Judah.....where to start? How about I tell you some of the things he wrote about himself the first week of school. He had to write a word about himself for each letter of his name. Can't for the life of me remember what they are called. I giggled and then laughed out loud upon reading his. Fortunately he wasn't in the room.
J - Joyful
U - Uperman (?)
D - Dad (?)
A - Apple Luver (his spelling)
H - Horsepower (????)
He is so many things on any given day. He gets easily overwhelmed, is dramatic and emotional. He has an infectious giggle and the deepest chocolate eyes. He has gotten himself up every morning for school which has surprised me. He even woke me up this morning after I hit the wrong button on my alarm and fell back to sleep. Fortunately he hasn't found the snooze button on his alarm yet.
Since he operates with such intensity we can clash easily and quickly. I need a lot of emotional reserves to work him through his feelings (which are often untrue) and to be truthful, I don't feel like I have much reserves right now. It has been an interesting season in our relationship. I read something the other day that resonated with me and is causing me to shift my thinking. It was in regards to how you view your children and how you then treat them. So often parents (me included) view their children as a project. Who wants to feel like a project? I had that experience a few years back - I felt like I was someone's project and it felt horrible. You didn't feel respected at all. I do believe that there needs to be a level of mutual respect between parents and their children. They are individuals, have feelings, desire to be heard just like I want those things. I am not saying that it becomes a peer relationship. Far from that. But there are moments of friendship which make the correcting of character and heart issues easier.
I believe Judah needs to know I hear him. Even though his ramblings often are incoherent. He gets himself into an emotional tale spin and everything comes out jumbled. Mark and I look at each other sometimes with big question marks on our faces?
Judah said to me the other day, "Mom...you are the best mom in the world! Even though we have our problems, you are the best mom!" I said, "Thank you Judah." And I walked away pondering the huge BUT in the middle. Even though we have our problems.........I wonder what he was remembering?

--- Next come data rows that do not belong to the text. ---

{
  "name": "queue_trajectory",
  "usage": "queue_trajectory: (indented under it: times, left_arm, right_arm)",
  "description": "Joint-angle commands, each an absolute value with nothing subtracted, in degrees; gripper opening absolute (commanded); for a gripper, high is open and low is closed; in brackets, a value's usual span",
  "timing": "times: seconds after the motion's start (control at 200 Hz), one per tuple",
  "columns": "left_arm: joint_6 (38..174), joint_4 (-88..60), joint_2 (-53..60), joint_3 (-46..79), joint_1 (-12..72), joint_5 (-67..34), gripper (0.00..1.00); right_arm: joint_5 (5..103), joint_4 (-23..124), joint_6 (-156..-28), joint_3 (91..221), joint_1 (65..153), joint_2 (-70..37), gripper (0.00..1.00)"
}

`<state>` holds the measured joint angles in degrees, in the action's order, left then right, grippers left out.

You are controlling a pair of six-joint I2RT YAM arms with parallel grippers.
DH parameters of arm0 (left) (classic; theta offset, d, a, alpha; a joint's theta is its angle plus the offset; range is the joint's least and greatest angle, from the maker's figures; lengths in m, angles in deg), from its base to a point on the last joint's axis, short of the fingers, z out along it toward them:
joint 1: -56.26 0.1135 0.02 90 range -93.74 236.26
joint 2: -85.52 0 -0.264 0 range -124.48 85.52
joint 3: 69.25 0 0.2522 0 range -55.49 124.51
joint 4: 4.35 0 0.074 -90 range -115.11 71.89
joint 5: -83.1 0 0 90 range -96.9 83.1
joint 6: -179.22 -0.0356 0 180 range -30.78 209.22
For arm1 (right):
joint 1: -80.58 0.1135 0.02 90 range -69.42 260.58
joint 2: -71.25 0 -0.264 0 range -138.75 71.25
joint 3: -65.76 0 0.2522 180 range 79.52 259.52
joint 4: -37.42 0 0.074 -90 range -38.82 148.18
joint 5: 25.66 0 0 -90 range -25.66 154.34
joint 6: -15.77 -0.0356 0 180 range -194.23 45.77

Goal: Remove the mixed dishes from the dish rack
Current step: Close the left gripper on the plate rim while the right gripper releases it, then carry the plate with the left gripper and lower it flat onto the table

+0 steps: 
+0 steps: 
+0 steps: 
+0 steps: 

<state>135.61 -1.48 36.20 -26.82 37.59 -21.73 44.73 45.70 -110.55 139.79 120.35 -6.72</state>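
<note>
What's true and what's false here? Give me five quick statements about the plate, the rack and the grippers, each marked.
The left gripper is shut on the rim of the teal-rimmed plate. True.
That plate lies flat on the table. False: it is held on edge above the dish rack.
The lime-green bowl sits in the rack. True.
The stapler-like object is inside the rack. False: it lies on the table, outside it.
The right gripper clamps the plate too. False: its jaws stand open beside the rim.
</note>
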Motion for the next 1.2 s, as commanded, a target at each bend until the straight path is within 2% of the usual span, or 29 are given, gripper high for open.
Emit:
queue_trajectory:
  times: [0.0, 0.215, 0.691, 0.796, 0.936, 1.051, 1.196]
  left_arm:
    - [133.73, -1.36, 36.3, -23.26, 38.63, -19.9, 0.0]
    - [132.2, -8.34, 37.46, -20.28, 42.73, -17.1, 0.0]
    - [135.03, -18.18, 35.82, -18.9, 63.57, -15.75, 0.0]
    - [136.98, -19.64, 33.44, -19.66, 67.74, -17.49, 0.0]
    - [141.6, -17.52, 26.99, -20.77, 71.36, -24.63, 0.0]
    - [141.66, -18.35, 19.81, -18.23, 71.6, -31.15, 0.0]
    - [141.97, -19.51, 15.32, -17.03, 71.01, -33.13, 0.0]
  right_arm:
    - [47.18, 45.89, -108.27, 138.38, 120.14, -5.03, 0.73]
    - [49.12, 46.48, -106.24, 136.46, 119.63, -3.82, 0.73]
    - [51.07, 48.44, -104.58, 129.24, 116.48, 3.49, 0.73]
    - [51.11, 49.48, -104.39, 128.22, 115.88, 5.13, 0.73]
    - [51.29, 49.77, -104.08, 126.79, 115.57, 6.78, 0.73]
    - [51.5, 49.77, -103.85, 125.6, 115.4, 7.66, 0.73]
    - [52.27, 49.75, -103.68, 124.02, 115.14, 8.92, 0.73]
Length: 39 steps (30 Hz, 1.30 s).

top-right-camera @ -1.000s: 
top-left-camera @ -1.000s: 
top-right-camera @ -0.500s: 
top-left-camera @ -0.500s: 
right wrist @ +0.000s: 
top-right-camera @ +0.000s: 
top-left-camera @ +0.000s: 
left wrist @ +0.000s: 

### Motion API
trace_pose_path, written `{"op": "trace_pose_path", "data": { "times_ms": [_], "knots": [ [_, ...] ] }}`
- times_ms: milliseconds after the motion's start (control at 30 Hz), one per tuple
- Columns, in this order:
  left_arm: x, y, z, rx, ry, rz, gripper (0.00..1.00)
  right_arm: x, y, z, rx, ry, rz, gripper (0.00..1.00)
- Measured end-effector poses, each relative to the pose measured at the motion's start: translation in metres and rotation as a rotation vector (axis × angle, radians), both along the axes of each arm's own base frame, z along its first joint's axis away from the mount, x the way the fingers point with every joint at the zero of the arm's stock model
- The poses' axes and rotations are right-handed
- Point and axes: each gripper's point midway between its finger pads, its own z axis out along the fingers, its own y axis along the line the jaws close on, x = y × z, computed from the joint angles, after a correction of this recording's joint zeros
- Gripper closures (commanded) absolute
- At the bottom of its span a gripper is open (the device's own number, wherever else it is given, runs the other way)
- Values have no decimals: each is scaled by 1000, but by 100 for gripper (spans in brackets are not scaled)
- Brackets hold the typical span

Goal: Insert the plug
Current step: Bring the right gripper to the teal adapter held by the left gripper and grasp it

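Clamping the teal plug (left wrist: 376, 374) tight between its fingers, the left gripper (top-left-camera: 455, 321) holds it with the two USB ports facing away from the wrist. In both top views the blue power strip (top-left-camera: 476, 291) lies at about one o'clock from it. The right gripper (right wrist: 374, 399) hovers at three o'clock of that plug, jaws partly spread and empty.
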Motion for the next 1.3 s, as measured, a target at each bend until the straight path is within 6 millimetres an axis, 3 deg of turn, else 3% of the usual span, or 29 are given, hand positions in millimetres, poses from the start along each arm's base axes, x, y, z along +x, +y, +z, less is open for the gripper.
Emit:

My main thing that I am working on right now is implementing more understanding, trying to hear him but not necessarily empathize if the feelings are unfounded and just view him as my son. My dear sensitive son! He is growing up far too fast and I think I am starting to wonder how to stay connected to your son when they get big. I know there is a natural withdrawal that will happen in some areas but I don't want them to encroach on the sweet bond we have.
I feel like this post came out more about me in regards to my relationship with Judah than about him. I think that is because I feel a bit unsure of where to go from here.
J - Joyful (Absolutely!)
U - Uperman (he is superman!)
D - Dad (Someday)
A - Apple Luver (Oh...he is definitely an apple lover!)
H - Horsepower (Umm....not sure)
He is my sweet boy who is now 8 1/2. Where has the time gone?! I love Judah to the ends of the earth!!
2 comments:
What a special young man!
Thank God for Judah! Thank you for sharing him with us :)
Becky, I think it's great that you are spotlighting your kids - and I love that you have spolighted Shane and Judah first, simply because they are the two that I know best. I read your blog about Shane yesterday and I thought about your comments several times throughout the day. He has always reminded me of Jacob, in many ways, but especially his strong will. You are so right that a strong will makes a great leader, but sometimes also a poor listener. I see that not only in Jacob, but also sometimes in myself. It has been food for thought for me.
Judah is such a special young man, as the person above me said! He's so smart, eager and entusiastic. It seemed like he always had some kind of project going on when I would visit you guys. I remember coming out to your house this time of year when they were selling pumpkins. He was so proud of his work! I can't believe he's 8 1/2! Where does the time go? They do grow so quickly.
I look forward to reading about the other three. You do such a nice job of highlighting your children's individual gifts.